During the filming, my newlywed Mum and Dad invited the stars and director to a lunch. According to Mum, Peggy Ashcroft was a “glam young thing” at the time, with a leopard skin coat draped over her shoulders. Dad was over-flirtatious with the gorgeous starlet, much to my Mum’s annoyance. Dad had two pet monkeys that caused great excitement for the film crew. He called the monkeys down from a tree and sat one on each of Peggy Ashcroft’s leopard skin-draped shoulders. We think it was something to do with the leopard skin that triggered the monkeys to let fly at the same time with a disgusting squittery poo down the back of the Leopard skin coat before they jumped back in the tree. Mum would tell this story with triumphant glee!

 

A Victorian Upbringing

When World War II began, my Dad volunteered for the Rhodesian Air force, serving for five years in Persia and North Africa. My sister was born in 1936 just before he left and I was born the year he returned. I also have a younger brother 14 years my junior. In his isolation from any modern vernacular, Dad adopted all of his parents’ Victorian attitudes and colonial colloquialisms, using words Like ‘pukka’ (the real thing) and ‘walla’ (a man). ‘Children should be seen and not heard’ was one of his sayings that irritated us kids, although what was most irritating was my sister, myself, and my brother being introduced as ‘Pre-war’, ‘Post-war’ and ‘After thought.’ Despite growing up in the late forties and fifties, there was a distinct Victorian coloring to my childhood. My Dad and his parents always referred to England as ‘home’ even though they had lived in the colonies all of their lives.

 

image12-copy
Dad in Rhodesia Squadron 237 WWII
image13-copy
Me and Gillian, “Post-War” and “Pre-War”
imagea1
Jocelyn “After Thought” and Mum

 

While Dad was fighting the war, my grandfather was supposed to renew the claim for the Nugget Mine but he was traveling at the time and the claim was snapped up. This was our family’s hard luck story because the mine was really rich and is still being worked!

 

image15copy
Buda “C” Farm

 

When Dad returned from the war he had no means of support, but because of his service he was given a couple of government gold claims. The first one had no gold and after the second one flooded in a storm, the family moved to a farm “in the middle of nowhere” in North-west Rhodesia. It was in a district called Nyamandhlouvu, which translated means ‘Elephants meat.’ Buda “C” Farm, as it was called, was on the Great Northern Railway line that stretched from Cape Town to Cairo, Africa’s answer to the Orient Express.

Bush Life

 

image16
The Railtons, 1949
image18
Me age 2, Beda the duiker, and Tigger the dog
image17
Dad and Me

 

My earliest memories are from growing up on that farm and even as a child I was aware that I lived in Paradise—not so much, however, for my Mum, Dad, and sister.
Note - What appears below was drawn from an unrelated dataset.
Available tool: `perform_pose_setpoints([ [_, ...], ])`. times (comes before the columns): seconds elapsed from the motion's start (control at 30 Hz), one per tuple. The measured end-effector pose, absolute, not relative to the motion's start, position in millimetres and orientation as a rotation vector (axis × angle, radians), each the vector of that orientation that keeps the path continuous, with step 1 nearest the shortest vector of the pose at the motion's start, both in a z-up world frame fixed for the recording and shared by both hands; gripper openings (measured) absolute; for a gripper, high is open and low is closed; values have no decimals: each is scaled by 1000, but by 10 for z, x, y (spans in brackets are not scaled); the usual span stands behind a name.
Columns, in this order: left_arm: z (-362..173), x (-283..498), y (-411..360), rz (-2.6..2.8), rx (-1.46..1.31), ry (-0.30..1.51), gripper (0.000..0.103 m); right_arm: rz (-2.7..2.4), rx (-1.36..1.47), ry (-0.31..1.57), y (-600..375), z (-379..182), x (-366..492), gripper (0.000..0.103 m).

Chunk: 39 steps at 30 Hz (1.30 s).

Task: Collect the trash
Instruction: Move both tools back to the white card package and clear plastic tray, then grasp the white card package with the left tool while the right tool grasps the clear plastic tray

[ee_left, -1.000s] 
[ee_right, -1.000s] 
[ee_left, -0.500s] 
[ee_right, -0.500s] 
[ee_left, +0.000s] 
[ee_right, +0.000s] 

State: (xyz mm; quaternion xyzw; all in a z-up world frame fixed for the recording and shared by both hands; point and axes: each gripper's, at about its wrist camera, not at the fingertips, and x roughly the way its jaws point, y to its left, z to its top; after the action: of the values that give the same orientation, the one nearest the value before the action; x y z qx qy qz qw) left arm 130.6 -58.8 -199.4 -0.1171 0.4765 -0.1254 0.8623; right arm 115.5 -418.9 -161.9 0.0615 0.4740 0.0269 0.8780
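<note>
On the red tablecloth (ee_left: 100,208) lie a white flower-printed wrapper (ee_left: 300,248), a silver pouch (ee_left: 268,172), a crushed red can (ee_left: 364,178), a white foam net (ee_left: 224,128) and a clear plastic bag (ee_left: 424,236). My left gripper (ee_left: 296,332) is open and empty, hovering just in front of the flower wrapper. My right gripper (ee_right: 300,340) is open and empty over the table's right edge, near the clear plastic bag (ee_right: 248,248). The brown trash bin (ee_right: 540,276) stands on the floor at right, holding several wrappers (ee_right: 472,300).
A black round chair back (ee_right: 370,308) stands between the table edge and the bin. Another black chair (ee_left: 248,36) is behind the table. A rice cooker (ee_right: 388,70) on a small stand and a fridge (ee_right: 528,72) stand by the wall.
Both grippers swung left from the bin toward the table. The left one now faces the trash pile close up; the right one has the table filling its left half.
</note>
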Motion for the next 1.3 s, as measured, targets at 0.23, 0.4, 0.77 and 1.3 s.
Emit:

Having been born in Rhodesia, I didn’t feel English or European—I was more in tune with the African culture. I loved the bush, the animals, and our mud-daubed pole house with a thatched roof, a hand-drawn well, no electricity, and a party line phone that we shared with five others. When the phone rang it was a huge event. Everyone within hearing distance had to count the rings: three longs and two shorts and the cry would go up for the sprint to pick up the phone.  In the rainy season, some of the house wall poles would sprout and tree limbs would grow from the living room walls. Once during a storm, my Mum was taking a bath and the entire water laden bathroom wall fell on to her. Little wonder that she yearned for hot and cold running water and a pull chain toilet.

 

image9
Uncle Basil, a kudu calf, and Mum

 

At first, the bath was a zinc tub that was brought in and filled with water that had been boiled on a wood burning fire in the kitchen out house. Later we had an enamel tub with running hot and cold water—as long as the staff had been alerted to fill the 44-gallon gasoline barrels and start a fire to heat the water. The toilet was an outhouse built just past the wood pile so on the journey back we were trained to bring an armful of wood to the main house.  Mum would always carry a cat on the way out so that if an animal such as a leopard attacked, the theory was that she could throw the cat at the leopard and while it was distracted, duck into the outhouse and blow the whistle that hung inside the door. We never found out if the plan would work, but the tough African farm cats loved the extra cuddles.

 

image33
Me, age 4
image20-copy
My gang

 

The farm was in Ndebele territory so I grew up speaking a pidgin version of Ndebele. In the tribal culture, little boys had to herd the goats from about the age of four till puberty. After puberty they had to herd the cattle. However, I do remember Alexander, a little eight-year-old kid wearing only a WWII flight jacket that hung off his shoulders and came to his knees. He made a huge, white long-horned ox cower in fear as he shouted orders at it and beat it across its nose with a blade of grass.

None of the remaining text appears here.